Peut être n'êtes-vous pas au courant qu'en ce moment même la presse vidéo-ludique se remet à peine d'un gros déballage de linge sale en famille appelé le Doritosgate, un peu comme le Watergate mais avec des gâteaux apéritifs et un journaliste qui doit se taper le dernier Call Of Duty à la place de Nixon. Bref, le monde de la critique est en émoi car certains sont sincèrement outrés de la collusion qui existe entre le métier de journaliste critique et le monde des gros éditeurs de jeu vidéo, qui payent des voyages et offrent même de gros chèques à ceux qui se montrent les critiques les plus dociles avec leurs produits. C'est qu'un metascore en dessous de 80 représenterait un gros manque à gagner, semblerait-il, et en s'assurant de rendre les journalistes heureux, les éditeurs s'assureraient du même coup de gros revenus grâce aux gogos qui prennent encore la critique pour argent comptant. Tout ça pour vous dire que même si je ne suis pas, loin de là, journaliste de profession, et que même le Chaulnes Metal Fest ne veut pas me payer le plein pour aller en Picardie, moi aussi j'ai le droit à de vrais avantages en nature : des mp3 et des entrées gratuites en concert, qui m'obligent souvent à remplir mon contrat moral en m'infligeant les lamentables premières parties assurées par le groupe de thrash/death local. Parfois même, j'ai su garder de bons rapports avec « le milieu » du metal extrême, et surtout avec mon Don Corleone préféré, Philippe Courtois de l'Argilière, que l'admiration pour son talent m'avait poussé à rencontrer avant même de rejoindre Thrashocore. Et ces trois dernières années, les discussions ont surtout tourné autour du successeur tant attendu d'un
IrréméDIABLE sorti il y a cinq ans, de loin le plus long hiatus entre deux sorties de Misanthrope. Entre deux aveux de ras-le-bol devant un enregistrement et une production qui se sont éternisés pendant presque deux années, il m'a laissé entrevoir l'espoir d'un promo quelconque, même si je supposais que la fusion de Holy Records au groupe EMP et la quasi-cessation de leur activité de label depuis l'excellent second album de Ufych Sormeer allait signifier que je devrais attendre la sortie de
Aenigma Mystica pour poser mes oreilles dessus, comme tout le monde. J'étais donc ravi quand j'ai reçu le véritable album en boîtier cristal, dédicacé comme quasiment tout le reste de ma collection presque complète de Misanthrope, avec des mois d'avance sur le consommateur qui aura dépensé son argent pour l'écouter. Je n'ai pas mis 10/10 à
Visionnaire pour rien, après tout, devez-vous penser. Et bien, je dois pourtant l'avouer, même si cet exemplaire de
Aenigma Mystica est le meilleur promo que j'ai pu recevoir en un lustre d'exercice, je m'apprête une nouvelle fois à déverser mon fiel amer sur un groupe que pourtant j'adore. Car non, le prix d'un album est loin de pouvoir acheter ma conscience de critique intègre. À partir de dix cds je ne dis pas, mais un seul c'est loin d'être suffisant.

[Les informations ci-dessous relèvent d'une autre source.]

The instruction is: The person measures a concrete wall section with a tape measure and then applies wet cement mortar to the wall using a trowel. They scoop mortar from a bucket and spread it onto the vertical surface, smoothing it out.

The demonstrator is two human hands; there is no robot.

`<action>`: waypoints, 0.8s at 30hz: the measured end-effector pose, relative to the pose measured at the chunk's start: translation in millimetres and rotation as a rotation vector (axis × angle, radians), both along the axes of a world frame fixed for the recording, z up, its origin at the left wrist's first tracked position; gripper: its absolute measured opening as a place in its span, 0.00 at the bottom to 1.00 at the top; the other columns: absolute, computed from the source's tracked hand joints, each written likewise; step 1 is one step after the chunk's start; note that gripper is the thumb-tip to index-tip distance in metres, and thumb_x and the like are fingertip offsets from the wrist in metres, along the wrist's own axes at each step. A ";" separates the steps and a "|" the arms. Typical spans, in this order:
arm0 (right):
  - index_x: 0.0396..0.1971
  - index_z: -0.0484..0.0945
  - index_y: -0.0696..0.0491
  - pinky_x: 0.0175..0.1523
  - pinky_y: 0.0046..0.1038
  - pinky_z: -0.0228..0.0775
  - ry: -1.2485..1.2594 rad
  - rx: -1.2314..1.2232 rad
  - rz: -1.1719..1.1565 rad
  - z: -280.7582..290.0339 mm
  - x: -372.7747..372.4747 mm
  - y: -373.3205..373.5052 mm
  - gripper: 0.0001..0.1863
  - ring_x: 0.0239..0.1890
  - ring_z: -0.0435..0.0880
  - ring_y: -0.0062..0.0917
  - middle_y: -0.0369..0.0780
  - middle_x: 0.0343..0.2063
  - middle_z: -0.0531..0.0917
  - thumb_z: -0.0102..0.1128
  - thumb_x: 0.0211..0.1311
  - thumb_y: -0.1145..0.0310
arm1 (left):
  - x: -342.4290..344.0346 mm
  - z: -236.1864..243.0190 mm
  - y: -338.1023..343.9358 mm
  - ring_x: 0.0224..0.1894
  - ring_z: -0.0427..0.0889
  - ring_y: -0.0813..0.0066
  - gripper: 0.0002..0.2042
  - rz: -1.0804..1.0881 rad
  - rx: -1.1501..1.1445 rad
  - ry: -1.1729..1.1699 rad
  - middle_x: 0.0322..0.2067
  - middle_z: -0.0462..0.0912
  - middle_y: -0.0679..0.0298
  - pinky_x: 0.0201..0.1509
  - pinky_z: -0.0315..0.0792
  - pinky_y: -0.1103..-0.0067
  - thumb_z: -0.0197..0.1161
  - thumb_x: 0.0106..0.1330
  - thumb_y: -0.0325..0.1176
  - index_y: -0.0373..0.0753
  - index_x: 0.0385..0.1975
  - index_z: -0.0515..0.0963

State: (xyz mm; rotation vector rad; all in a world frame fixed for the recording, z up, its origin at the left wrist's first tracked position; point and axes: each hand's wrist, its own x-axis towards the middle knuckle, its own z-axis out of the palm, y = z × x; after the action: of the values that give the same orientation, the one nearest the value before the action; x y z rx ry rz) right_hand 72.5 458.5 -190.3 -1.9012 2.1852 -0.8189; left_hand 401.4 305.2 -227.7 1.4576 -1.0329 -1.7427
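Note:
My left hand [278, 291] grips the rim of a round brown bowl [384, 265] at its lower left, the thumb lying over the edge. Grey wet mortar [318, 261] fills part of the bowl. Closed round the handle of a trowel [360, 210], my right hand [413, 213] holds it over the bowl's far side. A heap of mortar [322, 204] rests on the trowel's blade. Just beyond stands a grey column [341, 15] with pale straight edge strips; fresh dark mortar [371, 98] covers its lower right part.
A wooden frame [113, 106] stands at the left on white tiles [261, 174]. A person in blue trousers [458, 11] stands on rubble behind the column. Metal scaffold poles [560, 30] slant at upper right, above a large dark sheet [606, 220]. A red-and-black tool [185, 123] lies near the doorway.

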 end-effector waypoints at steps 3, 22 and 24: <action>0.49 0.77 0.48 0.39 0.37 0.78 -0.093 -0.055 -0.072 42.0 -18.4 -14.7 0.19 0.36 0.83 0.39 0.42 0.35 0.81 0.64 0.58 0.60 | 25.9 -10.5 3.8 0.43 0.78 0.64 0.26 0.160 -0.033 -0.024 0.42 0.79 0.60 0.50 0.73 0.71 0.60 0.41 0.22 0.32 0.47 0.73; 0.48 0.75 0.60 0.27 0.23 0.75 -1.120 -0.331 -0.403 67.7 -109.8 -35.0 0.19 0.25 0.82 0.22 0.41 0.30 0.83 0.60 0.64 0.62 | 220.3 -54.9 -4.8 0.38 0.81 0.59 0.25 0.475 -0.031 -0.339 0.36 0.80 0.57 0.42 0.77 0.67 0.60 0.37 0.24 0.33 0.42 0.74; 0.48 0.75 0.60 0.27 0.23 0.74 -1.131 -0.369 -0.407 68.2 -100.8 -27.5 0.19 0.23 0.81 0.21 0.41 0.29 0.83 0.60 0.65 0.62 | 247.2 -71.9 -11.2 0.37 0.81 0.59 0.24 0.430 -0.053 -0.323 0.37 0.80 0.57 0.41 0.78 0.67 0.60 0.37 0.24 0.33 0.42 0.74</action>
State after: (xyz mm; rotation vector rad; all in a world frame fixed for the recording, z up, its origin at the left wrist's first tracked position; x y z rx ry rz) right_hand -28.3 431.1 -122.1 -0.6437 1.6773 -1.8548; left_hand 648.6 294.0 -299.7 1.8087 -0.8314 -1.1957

Avant même de recevoir l'album, j'avais pu assister en juillet lors du festival Tous à la Brie (non, ce jeu de mots n'est pas de moi) à un très bon concert de Misanthrope, comme à l'accoutumée, mais dont la set-list comportait deux nouveaux titres. Et croyez-moi, lorsque j'ai entendu pour la première fois « La Bonté du Roi pour son Peuple » avec sa rythmique rock, son feeling gras et son absence désespérante de toute note un tant soit peu haute dans le spectre sonore, j'ai tiré la gueule comme jamais. Pourquoi ? Qu'est-il arrivé au Misanthrope que j'aime ? Aurait-il persévéré dans l'odieuse voie de « L'oracle de la Déchéance » qui clôturait fort mal le précédent album ? Heureusement le second inédit du concert, « Lycaon (Omophagie Communiante) » me rassurait un peu sur le potentiel de l'offrande à venir, mais je ne pouvais m'empêcher de penser que le riffing de ce qui s'avèrera le titre le plus techno-thrash de l'album n'était en définitive que correct. Correct. C'est exactement le mot que j'emploierais pour qualifier ce nouvel opus : pas mauvais, certainement pas bon, tout juste correct en définitive. Et quand je parle de Misanthrope en ces termes, c'est définitivement qu'il y a un problème quelque part.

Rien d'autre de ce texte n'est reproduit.